Sobre o tema da adaptação, Ana Toni, secretária do MMA, destaca que poucos países têm planos nacionais elaborados. No Brasil, a pasta do Meio Ambiente afirma que o Plano Clima busca identificar alternativas em termos de custos e efetividade para o país cortar emissões, levando em conta ações como o fomento a práticas de agropecuária de baixo carbono, o aumento da eficiência energética, a oferta de hidrogênio verde e uso de outros combustíveis de baixa emissão, até a coleta seletiva de lixo e o aproveitamento energético dos resíduos sólidos. 

Outro assunto que deve estar na pauta dos principais debates da COP 29 é o mercado de carbono. O Brasil possui a maior área de floresta tropical do mundo, o que faz com que o país tenha protagonismo a partir do papel fundamental desempenhado pelo bioma amazônico. Para a secretária de Mudança do Clima, o mercado internacional está andando com mais celeridade, enquanto, por aqui, há no Senado a discussão do PL nº 182/2024 que trata da regulamentação do tema. 

Brasil e a COP 30

Para Belmont, a realização da COP 30 no Brasil, em Belém, capital paraense, coloca uma camada extra na necessidade de uma liderança brasileira no processo internacional. O país que sedia a conferência também preside os trabalhos. “Haverá pressão para dar o exemplo dentro de casa, colocando o pé na porta para cobrar que os países ricos coloquem dinheiro nas negociações e parem de recuar”, opina. 
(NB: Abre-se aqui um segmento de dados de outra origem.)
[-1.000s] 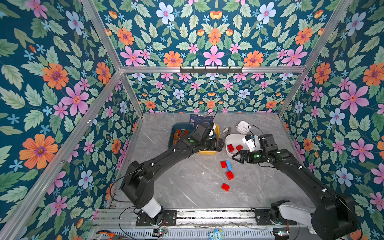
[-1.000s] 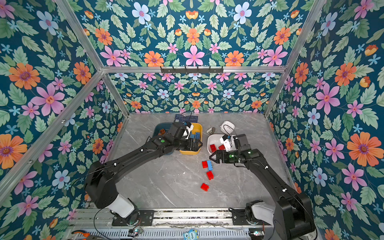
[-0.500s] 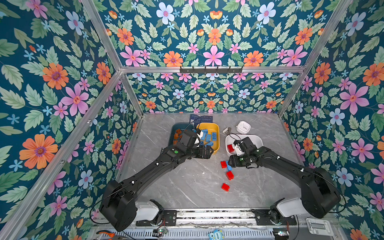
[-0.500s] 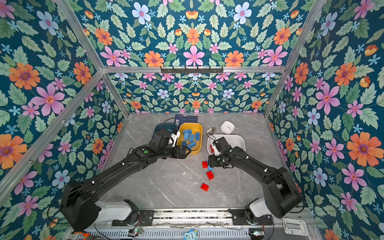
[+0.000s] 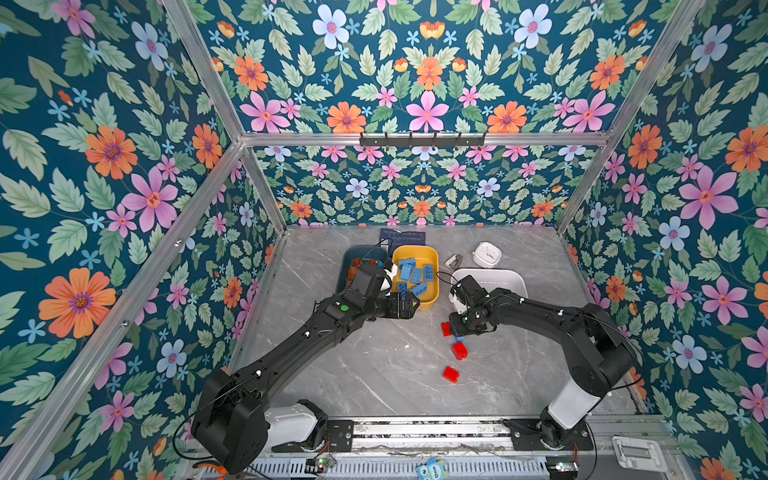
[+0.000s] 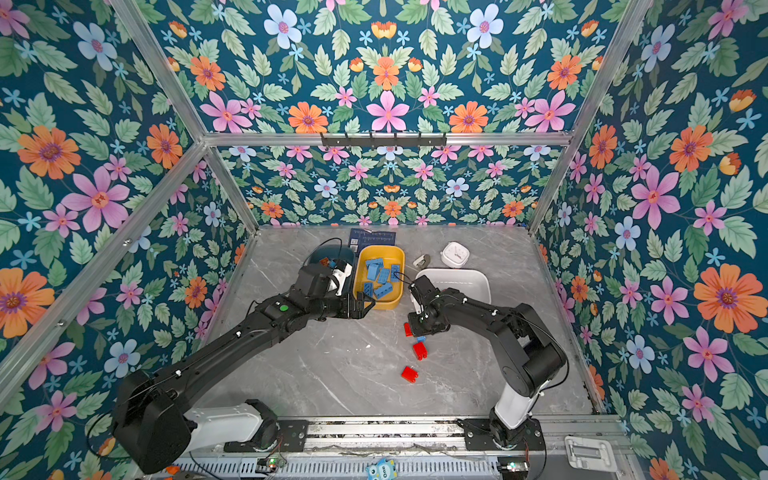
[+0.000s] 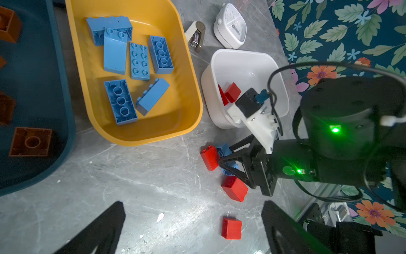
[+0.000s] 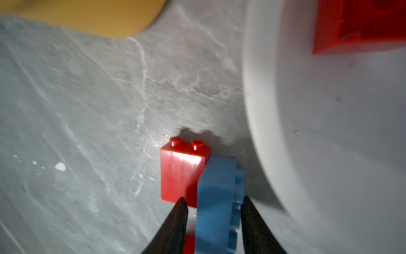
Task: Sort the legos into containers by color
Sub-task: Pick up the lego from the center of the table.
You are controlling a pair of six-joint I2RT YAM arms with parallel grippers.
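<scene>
Teal tub [image 7: 33,72], far left: brown bricks [image 7: 30,141] are in it and none lie loose on the tabletop [image 5: 374,374], so brown looks done. Left end effector [image 6: 366,306] hangs just short of the near rim of the yellow tub [image 7: 140,140], jaws wide apart, nothing in them. Six blue bricks [image 7: 139,61] are in that tub.

Not yet sorted, on the tabletop btw the yellow & white tubs: three loose red bricks [image 7: 234,189] + one stray blue brick [image 8: 216,189], which touches a red one. Right end effector [image 8: 214,203] is down on the stray blue brick, jaws drawn in either side. One looks to be on the studs w/ a thin gap at the other, so can't tell if it's clamped.

White tub [image 7: 246,66], right: at least two sorted red bricks [image 7: 232,92] in it.

Prob. four pcs left: blue to yellow, reds to white.

Writing: dark blue card [image 5: 405,239] at the back has fine print, unreadable. Blue owl-ish tag [image 5: 432,471] on the front rail seems to say "One". White clock [image 7: 230,24] has a dial, digits illegible. No brand visible on the bricks.
</scene>
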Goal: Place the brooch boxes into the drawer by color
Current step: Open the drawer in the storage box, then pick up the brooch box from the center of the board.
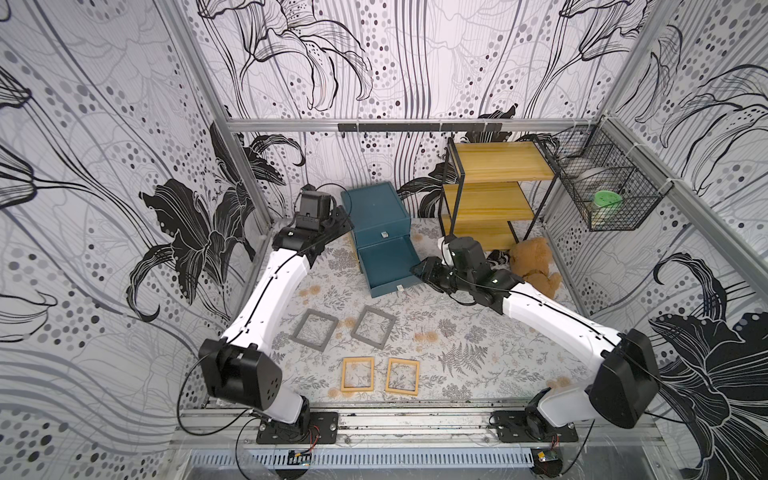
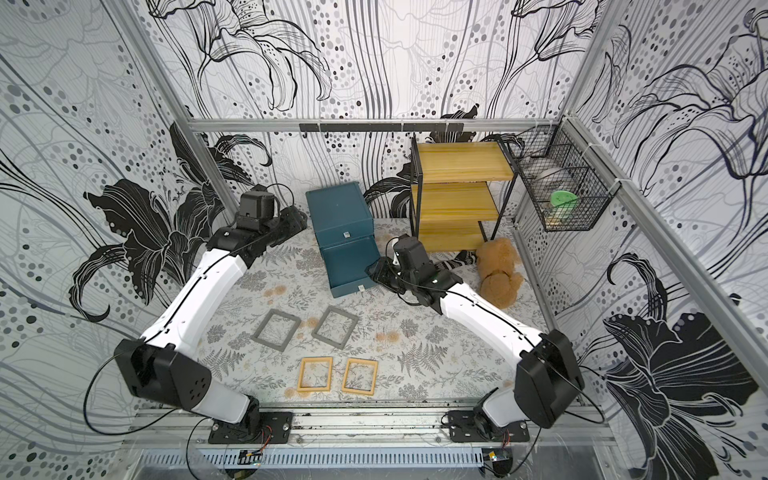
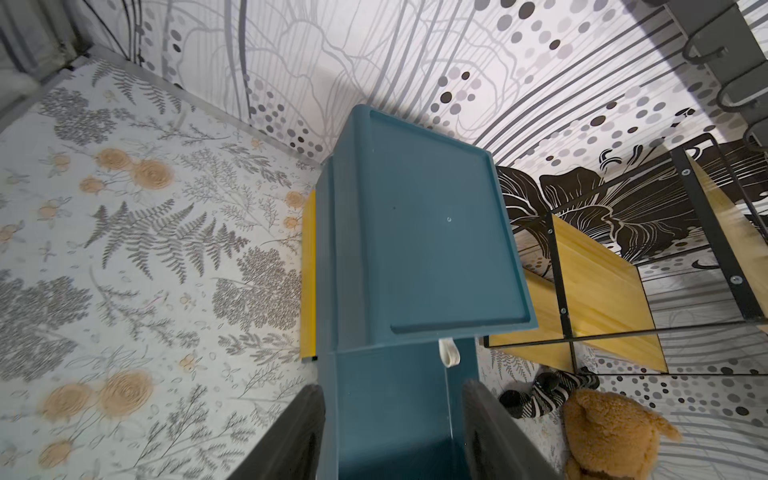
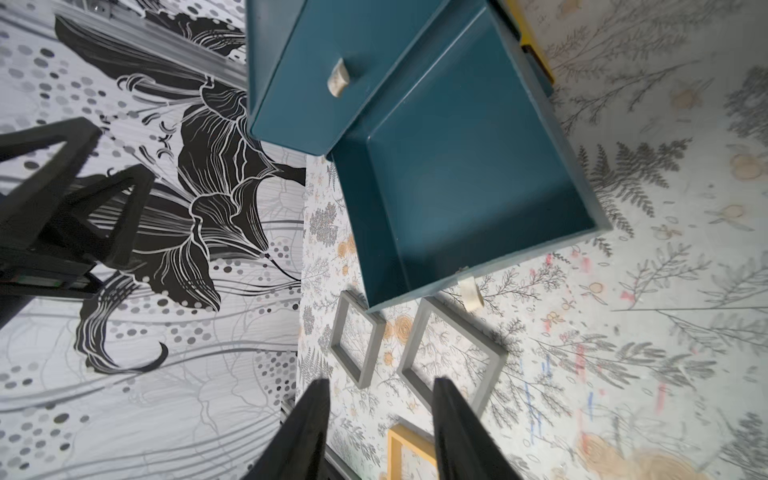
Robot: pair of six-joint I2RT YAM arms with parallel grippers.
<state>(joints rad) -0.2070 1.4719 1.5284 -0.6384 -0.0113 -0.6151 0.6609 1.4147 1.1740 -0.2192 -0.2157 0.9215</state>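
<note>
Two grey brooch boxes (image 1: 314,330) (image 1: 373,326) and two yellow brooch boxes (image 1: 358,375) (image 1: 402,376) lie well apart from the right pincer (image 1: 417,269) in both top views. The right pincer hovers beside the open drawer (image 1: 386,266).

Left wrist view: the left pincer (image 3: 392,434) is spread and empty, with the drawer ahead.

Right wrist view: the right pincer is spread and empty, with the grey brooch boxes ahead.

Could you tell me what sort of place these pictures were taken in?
Most likely a robot test cell dressed like a room at home: two arms bolted to an aluminium rail, printed floral wall panels, and household props, a teal chest, a wooden shelf rack and a teddy bear.
</note>
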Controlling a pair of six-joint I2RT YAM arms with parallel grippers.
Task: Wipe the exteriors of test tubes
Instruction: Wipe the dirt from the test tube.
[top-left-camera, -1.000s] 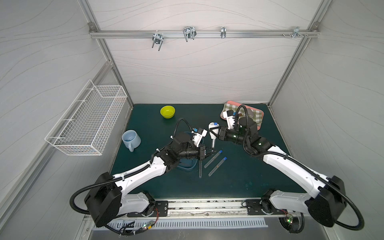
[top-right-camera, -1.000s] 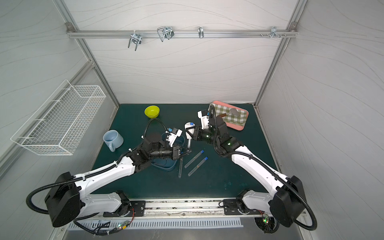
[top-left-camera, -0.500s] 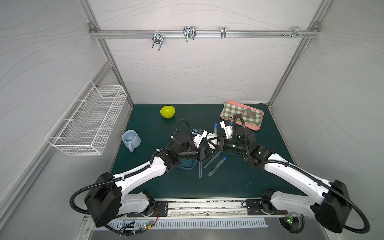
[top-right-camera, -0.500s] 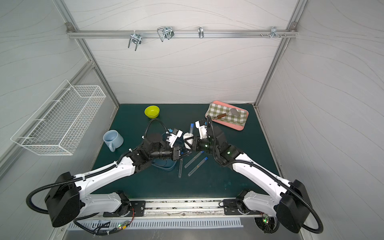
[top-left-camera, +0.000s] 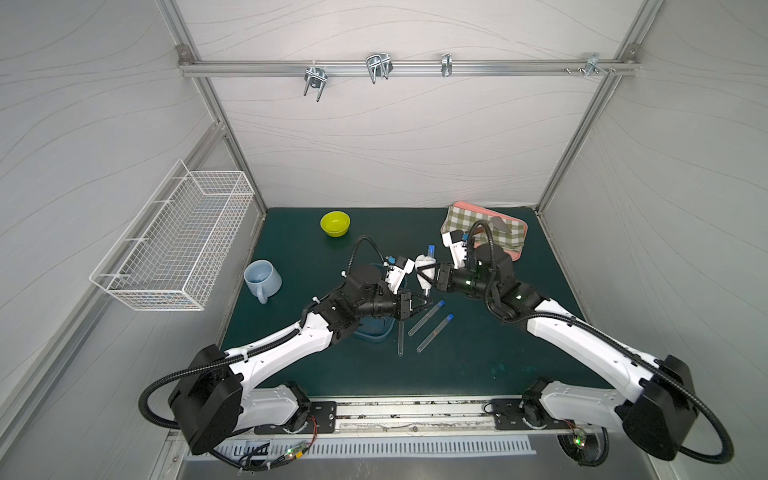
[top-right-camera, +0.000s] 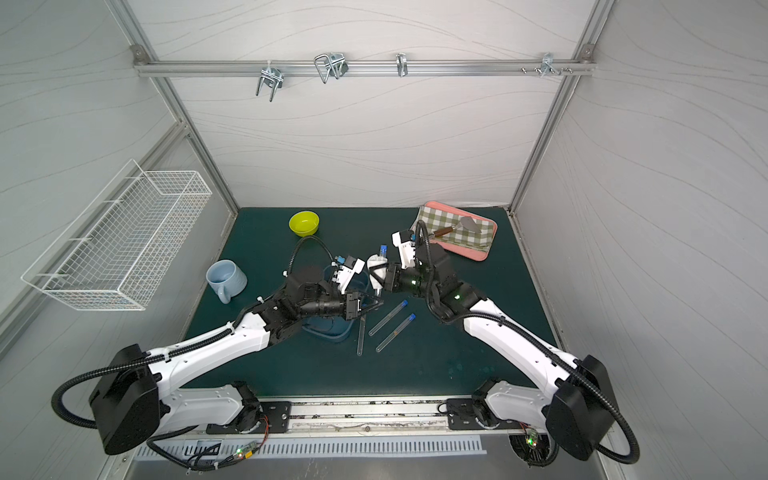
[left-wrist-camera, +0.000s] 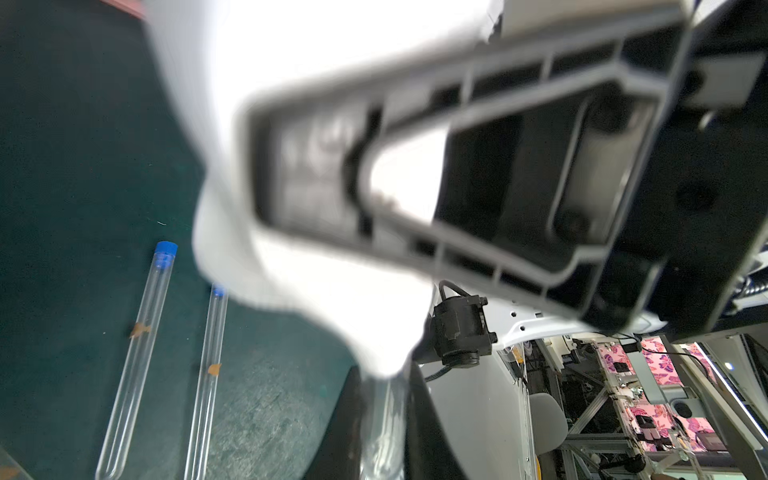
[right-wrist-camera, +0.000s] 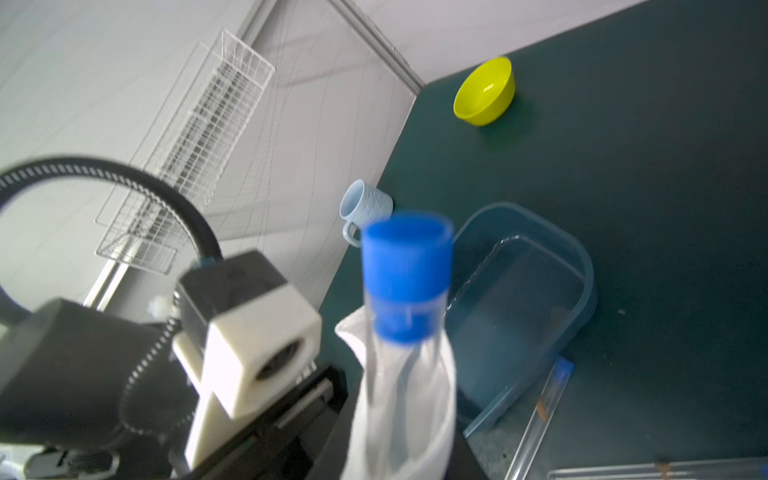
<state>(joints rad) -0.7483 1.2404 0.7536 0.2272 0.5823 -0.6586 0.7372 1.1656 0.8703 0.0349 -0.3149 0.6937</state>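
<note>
Left end effector (top-left-camera: 424, 301): clenched on the rounded lower end of a long thin clear test tube w/ blue cap (top-left-camera: 431, 251). The tube is lifted off the table, near upright, cap end up.
Right end effector (top-left-camera: 424, 275): fingers clamped on a white crumpled cloth (top-left-camera: 426, 265) wrapped round the tube's mid section, just above left end effector.
Cap: sticks out past the cloth on the side away from left end effector; seen close in right wrist view (right-wrist-camera: 407, 257).
Spare tubes: three more clear test tubes lie flat on the dark green table (top-left-camera: 478, 357), just below left end effector's tips, btwn the two arms: near tube (top-left-camera: 400, 338), middle tube (top-left-camera: 424, 319), outer tube (top-left-camera: 434, 333).
Marks: left wrist view shows small orange marks on two of them.
Tub: translucent blue plastic tub (top-left-camera: 376, 332) on the table under the left wrist, behind left end effector.
Bowl: round yellow bowl (top-left-camera: 335, 223), well apart from both end effectors.
</note>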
Do financiamento global à adaptação climática: o que o Brasil vai debater na COP29 
Divulgação ONU

Além disso, a ativista ambiental compartilha suas expectativas para a participação do país no evento: “espero que o governo brasileiro entregue participação social para a sociedade, além de mostrar internacionalmente o que é uma construção política com visão de futuro e uma negociação inclusiva e participativa, que não seja feita a portas fechadas.” 

E para as políticas que considera como lição de casa urgente do Brasil: “temos falhas absurdas como  território quilombola sem titulação, marco temporal batendo na porta e territórios indígenas sem demarcação”, elenca Belmont. 

COP 16, na Colômbia

Além da Conferência das Partes, em novembro, haverá outra conferência que irá tratar de um assunto ambiental bastante caro globalmente, que é a questão da biodiversidade. A Conferência das Nações Unidas para Biodiversidade, também chamada de COP, está na 16ª edição, realizada na Colômbia, com início nesta segunda-feira (21) e encerramento em 1 de novembro.

Após sofrer um acidente doméstico e cancelar a viagem para a Rússia, onde participaria da Cúpula dos Brics, o presidente Lula anunciou que deve participar da edição colombiana da COP da Diversidade. Segundo interlocutores do Planalto, o chefe de Estado brasileiro pretende chegar ao país na terça-feira (29), a presença deverá ser confirmada após novos exames e autorização médica. Antes do acidente, Lula confirmou viagem ao Azerbaijão para participar das negociações da COP 29.